Guns and state borders
Most guns recovered from crime scenes come from ten lax states
ATLANTA
THE Iron Curtain kept Europeans in the communist east from travelling westward. The Iron Pipeline keeps guns travelling northward. That nickname has accrued to I-95, a highway running along America’s east coast from Miami all the way to Maine, which gun traffickers have long used to haul guns bought in southern states with relatively lax purchasing laws to sell in north-eastern states such as New York and New Jersey, which more strongly regulate gun sales. But gun-trafficking is far more complex and extensive than simply buying in Atlanta and selling in Newark, as detailed in a new report by Mayors Against Illegal Guns—a coalition of more than 500 mayors from across America dedicated, says the group’s mission statement, to “protecting the rights of Americans to own guns, while fighting to keep criminals from possessing guns illegally”.
Using gun-trace data provided by the Bureau of Alcohol, Tobacco, Firearms and Explosives, the report shows that in 2009 ten states (Arizona, California, Georgia, Florida, Indiana, North Carolina, Ohio, Pennsylvania, Texas and Virginia) supplied almost half the interstate-trafficked guns recovered at crime scenes.
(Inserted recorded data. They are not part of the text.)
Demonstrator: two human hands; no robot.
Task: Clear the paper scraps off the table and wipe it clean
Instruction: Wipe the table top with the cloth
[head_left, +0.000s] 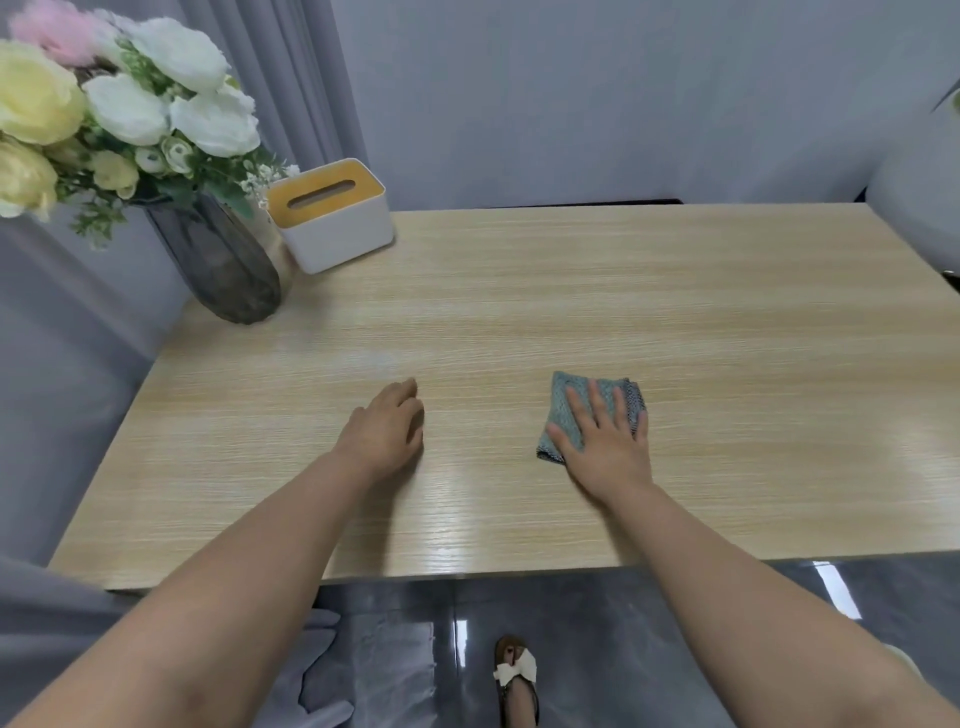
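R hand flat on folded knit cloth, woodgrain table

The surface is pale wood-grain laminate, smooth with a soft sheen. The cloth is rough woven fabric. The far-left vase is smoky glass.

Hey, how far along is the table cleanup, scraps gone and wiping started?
Done, by the look of it: no paper scraps show on the table. In hand: the right hand presses flat on a folded grey-green cloth near the front middle, so wiping is under way. The left hand rests loosely on the wood, holding nothing. Left: the stretch toward the tissue box and vase, though how much is already wiped cannot be told.
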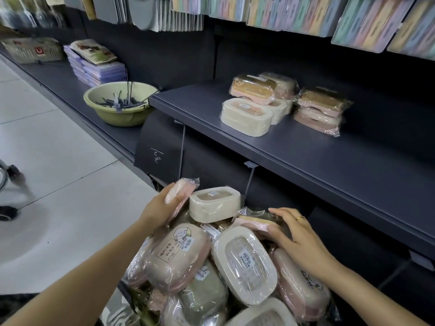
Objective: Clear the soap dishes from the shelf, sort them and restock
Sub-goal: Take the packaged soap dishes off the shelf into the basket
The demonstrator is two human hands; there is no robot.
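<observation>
Both bare arms reach forward and down.
Left hand [157,209] has a curled grip on a wrapped soap dish [180,194]; right hand [297,241] lies palm-down, fingers fairly straight.

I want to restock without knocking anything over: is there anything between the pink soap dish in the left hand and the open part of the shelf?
Nothing visible blocks it. The left hand holds the pink soap dish below the shelf. The front and left of the shelf are bare; the stacked soap dishes sit farther back.
</observation>
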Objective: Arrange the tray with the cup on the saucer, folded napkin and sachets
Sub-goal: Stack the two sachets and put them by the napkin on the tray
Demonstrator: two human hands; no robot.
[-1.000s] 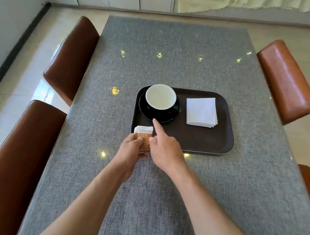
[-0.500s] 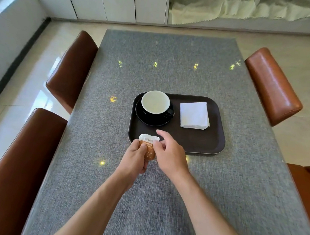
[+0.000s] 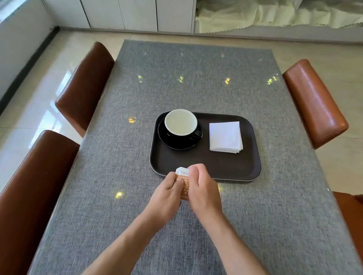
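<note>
Now on the sachet step: left hand (image 3: 167, 190) and right hand (image 3: 202, 189) both pinch the sachets (image 3: 183, 182) between them, just short of the tray (image 3: 228, 166). Next move likely needs setting them onto bare tray ahead.

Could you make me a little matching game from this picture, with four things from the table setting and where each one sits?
Things:
1. cup
2. folded napkin
3. sachet
4. saucer

Places:
A. pinched between both hands at the tray's near edge
B. lying on the right half of the tray
C. flat on the left half of the tray, under something
D. standing on the black dish

Pairs: 1-D, 2-B, 3-A, 4-C. The left hand and right hand share the sachet beside the tray.
</note>
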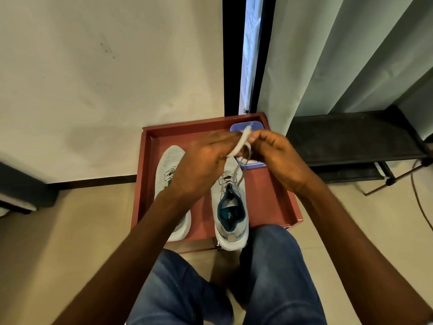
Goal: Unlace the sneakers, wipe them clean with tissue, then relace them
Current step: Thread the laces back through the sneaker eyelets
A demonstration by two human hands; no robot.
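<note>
The pale grey flat shoelace (241, 143) is lifted above the right-hand grey mesh sneaker with a teal lining (230, 207), its lower run still leading down into that shoe's upper eyelets. Both hands meet over it: the left hand (199, 165) pinches the lace from one side and the right hand (273, 158) grips it from the other, fingers curled, close enough that they look to be touching. Held taut and high like this, the lace is probably being drawn through or worked at its end; whether this is unlacing or relacing I cannot tell. The second grey mesh sneaker (169, 174) lies beside the first, toward the tray's left edge, partly hidden under the left forearm, toes pointing to the far edge. Both shoes sit in a reddish-brown rectangular tray (276, 198), and a lilac-blue pack of tissue (246, 127) rests in its far right corner, within easy reach for wiping. The tray lies on a beige tiled floor (70, 242) against a cream wall (105, 78); a pale green curtain (328, 55) and a low black shelf (351, 137) stand to the right.
</note>
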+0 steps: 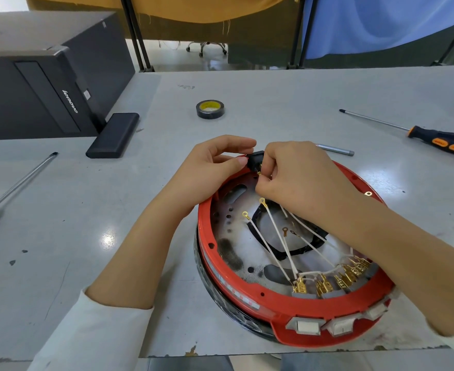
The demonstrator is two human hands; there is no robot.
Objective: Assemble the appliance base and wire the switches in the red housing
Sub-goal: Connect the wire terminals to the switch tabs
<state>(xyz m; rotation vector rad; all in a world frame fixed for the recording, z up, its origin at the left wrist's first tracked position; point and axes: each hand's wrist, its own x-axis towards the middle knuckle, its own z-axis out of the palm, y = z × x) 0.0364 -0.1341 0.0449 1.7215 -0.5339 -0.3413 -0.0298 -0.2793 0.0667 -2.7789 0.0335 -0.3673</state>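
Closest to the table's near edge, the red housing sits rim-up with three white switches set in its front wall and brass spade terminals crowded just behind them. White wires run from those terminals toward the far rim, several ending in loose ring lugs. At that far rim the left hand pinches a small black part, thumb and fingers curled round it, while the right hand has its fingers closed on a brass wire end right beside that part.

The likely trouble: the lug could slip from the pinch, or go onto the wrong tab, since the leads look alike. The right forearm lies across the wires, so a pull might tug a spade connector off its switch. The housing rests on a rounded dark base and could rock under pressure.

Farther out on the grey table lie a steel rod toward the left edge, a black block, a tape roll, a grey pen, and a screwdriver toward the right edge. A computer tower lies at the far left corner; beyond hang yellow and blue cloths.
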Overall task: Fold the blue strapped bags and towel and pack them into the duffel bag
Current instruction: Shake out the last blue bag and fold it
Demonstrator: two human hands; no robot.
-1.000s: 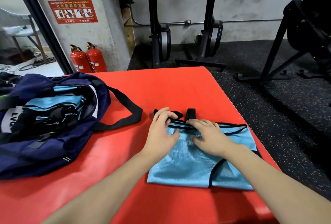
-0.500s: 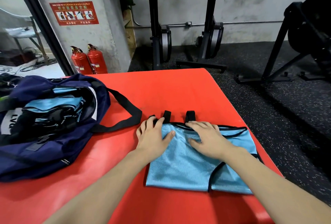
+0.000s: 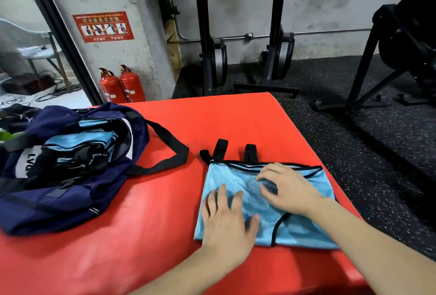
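A light blue strapped bag lies flat on the red table, toward its right and near edge, folded into a rough rectangle with black trim. Its black straps project from the far edge onto the table surface. Both hands rest on top of this bag. The left hand lies palm down on the near left portion, fingers straight and spread, pressing the fabric and gripping nothing; its outline is somewhat blurred. The right hand sits farther and to the right, over the middle of the bag, fingers bent at the knuckles with the tips touching the fabric; no fold or strap is seen pinched between them. The straps lie beyond both hands, clear of the fingers. The navy duffel bag stands open on the left of the table, well apart from the hands, with blue fabric items visible inside it. Its black carry strap loops out on the table toward the folded bag without touching it. Two red fire extinguishers stand on the floor beyond the table's far edge.
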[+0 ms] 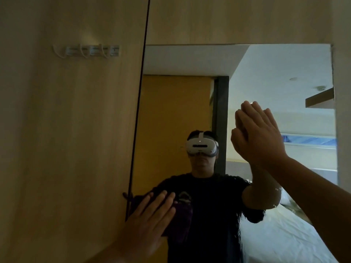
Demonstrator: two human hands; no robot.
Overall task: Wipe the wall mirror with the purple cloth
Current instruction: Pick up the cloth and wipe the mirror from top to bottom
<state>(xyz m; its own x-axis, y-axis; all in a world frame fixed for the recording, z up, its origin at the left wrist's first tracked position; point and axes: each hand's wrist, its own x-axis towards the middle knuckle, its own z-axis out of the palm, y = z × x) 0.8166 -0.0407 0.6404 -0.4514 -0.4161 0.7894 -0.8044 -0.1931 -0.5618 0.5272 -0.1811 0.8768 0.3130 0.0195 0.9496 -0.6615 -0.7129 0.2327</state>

The report also argues that the stricter a state’s gun laws are, the less likely that state is to export trafficked guns recovered at crime scenes. State reinforcement of federal penalties for providing false information when buying a gun, running background checks on buyers at gun shows, allowing local discretion to police when issuing concealed-carry permits, requiring purchase permits for handguns and allowing municipalities to set their own gun laws are all associated with lower gun-trafficking rates.
This is not the first report from this coalition on gun-trafficking—another released this month found that 90% of the guns recovered from crime scenes in Mexico and traced led back to American dealers. And it has attracted the sort of response one might expect: Andrew Arulanandam, director of public affairs for the National Rifle Association, called Mayors Against Illegal Guns “intent on enacting some form of gun control” and predicted that people would be “wary about believing so-called studies that come from groups that have an interest in the outcome.” And he ought to know.